* [TASK ITEM]: Please give the whole listing again word for word, and drop any pictures it holds.

Content starts

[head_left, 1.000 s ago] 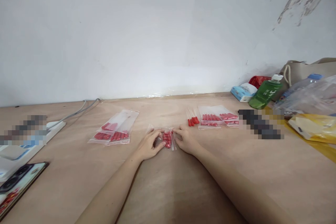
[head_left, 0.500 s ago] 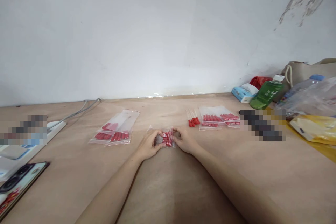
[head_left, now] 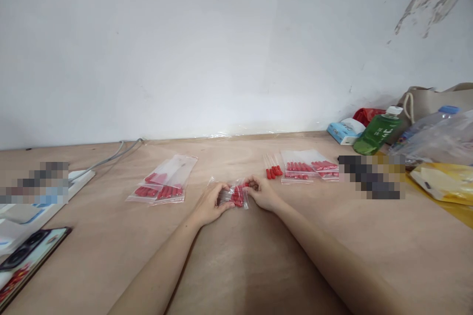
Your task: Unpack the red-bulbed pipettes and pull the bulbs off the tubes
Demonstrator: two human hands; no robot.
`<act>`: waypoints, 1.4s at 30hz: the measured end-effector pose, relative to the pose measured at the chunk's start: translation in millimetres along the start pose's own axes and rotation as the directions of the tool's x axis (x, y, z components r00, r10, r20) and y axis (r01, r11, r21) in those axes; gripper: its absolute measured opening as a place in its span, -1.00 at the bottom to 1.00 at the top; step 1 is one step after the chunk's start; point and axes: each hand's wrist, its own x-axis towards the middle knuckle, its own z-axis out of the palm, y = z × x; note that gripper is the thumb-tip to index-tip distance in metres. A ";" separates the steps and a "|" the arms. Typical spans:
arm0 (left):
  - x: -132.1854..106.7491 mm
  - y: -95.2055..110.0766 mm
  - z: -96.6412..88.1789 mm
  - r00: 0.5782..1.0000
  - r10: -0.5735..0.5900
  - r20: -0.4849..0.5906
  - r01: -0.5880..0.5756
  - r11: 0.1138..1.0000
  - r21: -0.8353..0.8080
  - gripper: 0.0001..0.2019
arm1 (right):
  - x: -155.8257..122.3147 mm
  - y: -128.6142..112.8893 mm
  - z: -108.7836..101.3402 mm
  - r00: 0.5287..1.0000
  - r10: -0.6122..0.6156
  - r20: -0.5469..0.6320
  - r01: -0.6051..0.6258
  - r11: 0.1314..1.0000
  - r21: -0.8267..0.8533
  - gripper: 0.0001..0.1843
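Note:
Low over the middle of the table is a clear plastic bag [head_left: 239, 198] with red-ended sticks inside. My left hand [head_left: 212, 204] is closed around its left side, thumb along the near edge. At the right edge, my right hand [head_left: 261, 193] pinches the bag with thumb and curled fingers. Several loose red-tipped sticks [head_left: 273, 172] lie beyond the right hand. Beside them rest filled zip bags [head_left: 299, 170] of the same red pieces. To the left of my left hand, more filled zip bags [head_left: 162, 189] overlap in a pile.
A phone [head_left: 31, 261] and a white power strip [head_left: 81, 182] with grey cables are at the left. Along the right stand a green bottle [head_left: 379, 130], a blue tissue pack [head_left: 343, 133] and plastic bags [head_left: 439, 138]. A white wall [head_left: 221, 49] rises behind the table.
My right hand has shifted slightly, its fingers now at the bag's right edge. The bag's right edge stands out more clearly. My left hand stays in place.

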 end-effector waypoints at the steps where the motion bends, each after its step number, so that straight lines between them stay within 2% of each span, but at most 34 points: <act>1: 0.0 -0.1 -0.3 1.000 -0.002 -0.002 0.002 1.000 0.000 -0.65 | 1.0 -1.9 -4.6 1.000 0.023 0.002 -0.023 0.999 0.027 -0.91; 4: 0.3 -0.8 -0.5 1.000 -0.008 -0.023 0.008 1.000 -0.006 -0.59 | 5.3 -8.9 -28.6 0.983 0.168 0.072 -0.177 0.974 0.140 -0.87; 6: 0.7 -1.6 0.0 0.999 -0.003 -0.035 0.003 1.000 -0.006 -0.58 | 8.7 -14.1 -52.4 0.975 0.209 0.077 -0.220 0.956 0.193 -0.82; 10: 1.8 -2.4 1.0 0.999 0.015 -0.042 -0.015 1.000 0.010 -0.57 | 13.6 -23.7 -100.1 0.969 0.212 -0.127 -0.171 0.946 0.276 -0.75; 12: 2.2 -2.3 1.3 0.999 0.022 -0.045 -0.021 1.000 0.016 -0.58 | 15.1 -26.4 -111.6 0.959 0.141 -0.247 -0.083 0.970 0.229 -0.73; 15: 2.3 -2.0 1.6 0.999 0.023 -0.040 -0.022 0.999 0.024 -0.59 | 17.4 -24.1 -105.7 0.911 -0.071 -0.406 0.086 0.996 0.020 -0.75; 17: 2.2 -1.9 1.7 0.999 0.020 -0.033 -0.019 0.999 0.030 -0.59 | 18.7 -17.8 -91.3 0.872 -0.235 -0.429 0.157 0.965 -0.209 -0.80; 19: 2.3 -1.8 1.8 0.999 0.020 -0.032 -0.019 0.999 0.032 -0.59 | 19.2 -9.1 -76.2 0.859 -0.387 -0.335 0.214 0.867 -0.451 -0.82; 21: 2.5 -1.5 1.7 0.999 0.025 -0.035 -0.023 0.999 0.032 -0.59 | 19.1 0.2 -65.2 0.860 -0.479 -0.176 0.280 0.732 -0.621 -0.80; 24: 2.9 -0.8 1.5 0.999 0.034 -0.035 -0.033 0.999 0.035 -0.60 | 18.0 11.4 -58.8 0.878 -0.478 0.022 0.331 0.573 -0.750 -0.77; 27: 3.1 -0.1 1.3 0.999 0.037 -0.037 -0.036 0.999 0.035 -0.61 | 17.2 17.3 -59.2 0.898 -0.427 0.104 0.324 0.484 -0.813 -0.77; 35: 2.8 0.2 1.0 0.999 0.040 -0.035 -0.040 0.999 0.025 -0.61 | 13.0 16.6 -58.9 0.911 -0.392 0.126 0.292 0.401 -0.868 -0.85; 42: 3.0 -0.1 1.6 0.998 0.038 -0.052 -0.036 0.999 0.036 -0.61 | 9.2 7.9 -52.3 0.877 -0.471 0.098 0.272 0.318 -0.908 -0.82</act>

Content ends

* [SOLUTION TO THE PROBLEM]:
[head_left, 1.000 s ago] 
[head_left, 0.500 s ago] 
[head_left, now] 
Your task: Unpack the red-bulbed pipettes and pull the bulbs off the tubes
Demonstrator: two human hands; no robot.
`<act>`: waypoints, 1.4s at 30hz: the measured end-effector pose, relative to the pose measured at the chunk's start: translation in millimetres along the start pose's own axes and rotation as the directions of the tool's x axis (x, y, z components r00, r10, r20) and y axis (r01, r11, r21) in those axes; gripper: its absolute measured opening as a place in its span, -1.00 at the bottom to 1.00 at the top; step 1 is one step after the chunk's start; point and axes: each hand's wrist, its own x-axis towards the middle knuckle, its own z-axis out of the palm, y = z × x; note that gripper is the thumb-tip to index-tip distance in metres. A ";" separates the steps and a "|" the arms. Typical spans:
arm0 (left):
  - x: -132.1854..106.7491 mm
  - y: -95.2055..110.0766 mm
  - z: -96.6412..88.1789 mm
  - r00: 0.5782..1.0000
  - r10: -0.5735..0.5900
  - r20: -0.4849..0.5906
  - r01: -0.5880..0.5756
  - r11: 0.1138..1.0000
  - r21: -0.8353..0.8080
  - gripper: 0.0001..0.2019
arm1 (right):
  - x: -155.8257..122.3147 mm
  - y: -128.6142..112.8893 mm
  - z: -108.7836..101.3402 mm
  - r00: 0.5287..1.0000
  - r10: -0.6122..0.6156
  - r20: -0.5469..0.6320
  - r01: -0.6051..0.6258
  - r11: 0.1314..1.0000
  - r21: -0.8267..0.8533
  - gripper: 0.0001..0.1843
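Note:
Low over the middle of the table is a clear plastic bag [head_left: 239, 198] with red-ended sticks inside. My left hand [head_left: 212, 204] is closed around its left side, thumb along the near edge. At the right edge, my right hand [head_left: 261, 193] pinches the bag with thumb and curled fingers. Several loose red-tipped sticks [head_left: 273, 172] lie beyond the right hand. Beside them rest filled zip bags [head_left: 299, 170] of the same red pieces. To the left of my left hand, more filled zip bags [head_left: 162, 189] overlap in a pile.
A phone [head_left: 31, 261] and a white power strip [head_left: 81, 182] with grey cables are at the left. Along the right stand a green bottle [head_left: 379, 130], a blue tissue pack [head_left: 343, 133] and plastic bags [head_left: 439, 138]. A white wall [head_left: 221, 49] rises behind the table.
My right hand has shifted slightly, its fingers now at the bag's right edge. The bag's right edge stands out more clearly. My left hand stays in place.
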
 end-effector waypoints at the steps where the motion bends, each after its step number, so that straight lines between them stay within 2% of each span, but at most 34 points: <act>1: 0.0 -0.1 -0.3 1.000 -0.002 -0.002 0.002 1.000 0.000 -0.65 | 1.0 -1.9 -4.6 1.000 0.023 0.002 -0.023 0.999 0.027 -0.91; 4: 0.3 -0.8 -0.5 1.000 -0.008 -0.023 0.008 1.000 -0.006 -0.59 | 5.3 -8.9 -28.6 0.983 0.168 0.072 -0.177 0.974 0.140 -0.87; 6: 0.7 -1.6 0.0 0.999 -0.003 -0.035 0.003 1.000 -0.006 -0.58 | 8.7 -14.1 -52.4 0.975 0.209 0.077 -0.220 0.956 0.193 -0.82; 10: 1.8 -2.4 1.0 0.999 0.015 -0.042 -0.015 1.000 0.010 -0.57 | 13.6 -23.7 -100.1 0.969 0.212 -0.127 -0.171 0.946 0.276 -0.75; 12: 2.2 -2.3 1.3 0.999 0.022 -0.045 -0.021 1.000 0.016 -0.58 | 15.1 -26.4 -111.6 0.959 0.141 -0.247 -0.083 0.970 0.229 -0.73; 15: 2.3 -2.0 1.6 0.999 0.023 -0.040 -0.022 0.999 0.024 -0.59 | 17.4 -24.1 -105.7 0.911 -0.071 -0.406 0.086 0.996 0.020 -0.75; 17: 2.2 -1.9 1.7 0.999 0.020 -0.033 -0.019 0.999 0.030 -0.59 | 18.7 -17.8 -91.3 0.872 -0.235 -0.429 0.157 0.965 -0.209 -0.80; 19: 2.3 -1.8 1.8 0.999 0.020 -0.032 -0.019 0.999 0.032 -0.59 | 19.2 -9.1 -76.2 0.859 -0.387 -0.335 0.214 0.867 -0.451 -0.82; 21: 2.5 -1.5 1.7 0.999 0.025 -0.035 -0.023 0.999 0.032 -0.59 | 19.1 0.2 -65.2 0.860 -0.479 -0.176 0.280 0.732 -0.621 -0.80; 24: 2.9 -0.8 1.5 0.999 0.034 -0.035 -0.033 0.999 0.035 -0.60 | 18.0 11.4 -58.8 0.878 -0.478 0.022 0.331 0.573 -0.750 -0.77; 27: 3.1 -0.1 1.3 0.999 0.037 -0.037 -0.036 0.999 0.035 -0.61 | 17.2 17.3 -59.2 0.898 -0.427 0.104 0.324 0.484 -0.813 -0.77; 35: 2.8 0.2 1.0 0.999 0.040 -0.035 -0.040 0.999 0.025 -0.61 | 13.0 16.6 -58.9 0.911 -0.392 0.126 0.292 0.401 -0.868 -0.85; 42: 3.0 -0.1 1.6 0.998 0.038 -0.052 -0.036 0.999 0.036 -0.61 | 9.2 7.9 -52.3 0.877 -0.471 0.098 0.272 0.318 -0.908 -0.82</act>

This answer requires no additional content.